■ Required work: Once you reach the line that contains "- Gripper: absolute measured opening", retype it and each later line exactly as written, stopping only at the end of the listing.

■ Supplied data:
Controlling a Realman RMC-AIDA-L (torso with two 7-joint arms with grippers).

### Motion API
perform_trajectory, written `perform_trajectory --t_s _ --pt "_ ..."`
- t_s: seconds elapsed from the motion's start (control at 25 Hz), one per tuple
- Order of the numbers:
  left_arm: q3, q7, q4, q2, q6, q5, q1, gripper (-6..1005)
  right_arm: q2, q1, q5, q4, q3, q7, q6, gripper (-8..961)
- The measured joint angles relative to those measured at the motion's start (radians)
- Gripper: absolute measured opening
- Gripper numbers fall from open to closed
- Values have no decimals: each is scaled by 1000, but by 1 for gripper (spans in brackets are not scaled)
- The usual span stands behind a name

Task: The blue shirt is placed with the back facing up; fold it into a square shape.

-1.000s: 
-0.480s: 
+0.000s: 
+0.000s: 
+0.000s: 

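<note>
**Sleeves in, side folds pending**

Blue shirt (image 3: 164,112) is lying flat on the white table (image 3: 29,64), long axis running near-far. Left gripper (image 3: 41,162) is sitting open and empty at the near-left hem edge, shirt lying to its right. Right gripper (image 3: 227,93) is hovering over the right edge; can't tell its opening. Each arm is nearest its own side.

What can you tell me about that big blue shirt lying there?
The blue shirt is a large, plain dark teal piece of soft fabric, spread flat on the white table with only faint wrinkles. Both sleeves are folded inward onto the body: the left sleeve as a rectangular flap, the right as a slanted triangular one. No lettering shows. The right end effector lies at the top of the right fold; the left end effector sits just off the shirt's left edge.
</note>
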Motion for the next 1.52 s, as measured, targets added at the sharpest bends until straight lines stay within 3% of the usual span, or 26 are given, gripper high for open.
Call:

■ Your response:
- Gripper: absolute measured opening
- Gripper numbers fall from open to closed
- Values have no decimals: each is scaled by 1000, but by 1 for gripper (spans in brackets are not scaled)
- The usual span stands behind a name

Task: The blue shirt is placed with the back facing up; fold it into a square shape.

-1.000s: 
-0.480s: 
+0.000s: 
+0.000s: 
+0.000s: 

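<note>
**Sleeves in, side folds pending**

Blue shirt (image 3: 164,112) is lying flat on the white table (image 3: 29,64), long axis running near-far. Left gripper (image 3: 41,162) is sitting open and empty at the near-left hem edge, shirt lying to its right. Right gripper (image 3: 227,93) is hovering over the right edge; can't tell its opening. Each arm is nearest its own side.

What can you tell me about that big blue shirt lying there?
The blue shirt is a large, plain dark teal piece of soft fabric, spread flat on the white table with only faint wrinkles. Both sleeves are folded inward onto the body: the left sleeve as a rectangular flap, the right as a slanted triangular one. No lettering shows. The right end effector lies at the top of the right fold; the left end effector sits just off the shirt's left edge.
</note>
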Motion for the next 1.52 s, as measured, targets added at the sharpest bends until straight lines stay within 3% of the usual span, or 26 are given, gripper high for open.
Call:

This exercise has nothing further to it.